To the young Orlando, the life span of his family is judged by the collection of bones in the family necropolis, mortality being equated with temporality. But for Septimus, Evans is still alive and appears to him in the bushes. The irrevocability of death is further questioned by the appearance at Clarissa's party of her old nurse and her aunt Helen, previously described as deceased. For Clarissa, life exists in cycles: Peter Walsh cannot grasp why she refers to her daughter as ‘my Elizabeth’ but the possessive pronoun indicates Clarissa’s putative regeneration in her daughter who she views as a metaphor for the continuity of life.
In Between The Acts, the idea of England is presented in the Pageant as a series of events with some centuries omitted for the sake of brevity. The palimpsestic model is reinforced by the effect of a series of civilisations making their imprint on the surrounding countryside. Yet in the circular view, there was a time before England existed, when it formed part of the continent. Disconcertingly when history ceases at the end of the novel, the curtain rises.

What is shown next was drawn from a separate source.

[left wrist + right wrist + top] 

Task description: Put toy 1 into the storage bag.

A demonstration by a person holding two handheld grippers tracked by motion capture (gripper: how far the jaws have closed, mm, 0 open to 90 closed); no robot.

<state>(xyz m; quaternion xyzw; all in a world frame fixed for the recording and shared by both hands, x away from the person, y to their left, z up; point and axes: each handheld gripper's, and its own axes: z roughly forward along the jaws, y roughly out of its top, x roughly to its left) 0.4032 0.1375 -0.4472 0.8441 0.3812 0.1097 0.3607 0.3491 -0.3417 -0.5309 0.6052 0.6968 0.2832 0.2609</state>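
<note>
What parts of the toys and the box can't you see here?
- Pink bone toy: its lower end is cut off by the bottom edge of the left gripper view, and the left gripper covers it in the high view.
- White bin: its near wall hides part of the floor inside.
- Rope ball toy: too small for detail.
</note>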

The supreme symbol for the author is the word; the erudite Hirst in The Voyage Out has the forename St John recalling the evangelist whose opening line was ‘In the beginning was the Word’. But words as symbols are not infallible as is shown by the sign writing airplane. The letters T 0 F are interpreted as toffee by people who miss the point that they are being scorned as toffs. The sign tells them that words are a K E Y .. only a key, they have no value in themselves themselves as they are composed of smoke and evaporate instantaneously.
Woolf takes a fresh, almost revolutionary approach to symbolism. She deliberately obscures the pathway between signifier and signified and disconcerts the reader by taking old images and using them in a new context. But probably her major achievement is to take traditional symbols and to deconstruct their previously unquestioned validity.